══ DATASET EXTRACT ══
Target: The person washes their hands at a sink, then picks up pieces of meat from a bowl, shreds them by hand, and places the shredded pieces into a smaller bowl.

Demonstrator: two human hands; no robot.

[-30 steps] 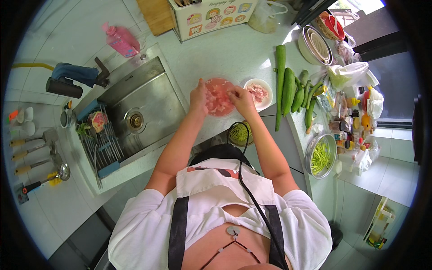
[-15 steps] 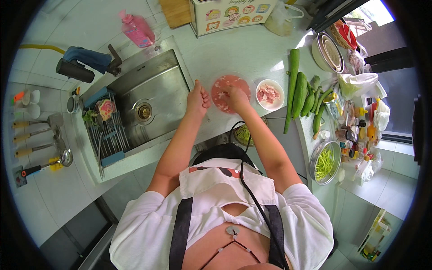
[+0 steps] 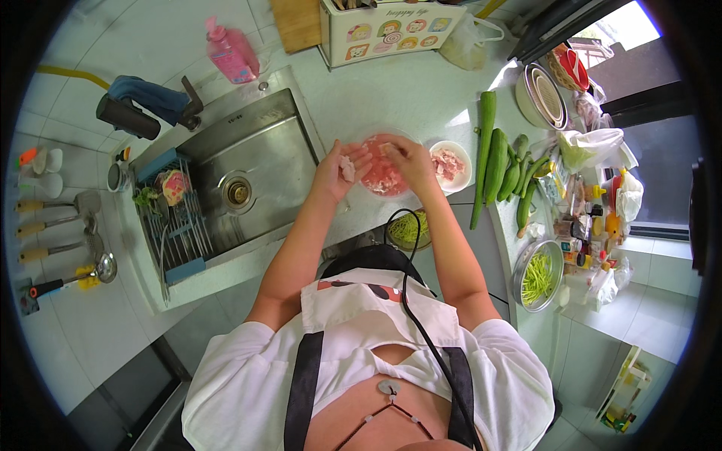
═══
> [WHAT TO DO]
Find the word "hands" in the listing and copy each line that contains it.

> [WRITTEN RESPONSE]
Target: The person washes their hands at a sink, then picks up pieces of meat from a bowl, shreds them by hand, and places the shredded pieces into a smaller bowl.
Demonstrator: two human hands; no robot.

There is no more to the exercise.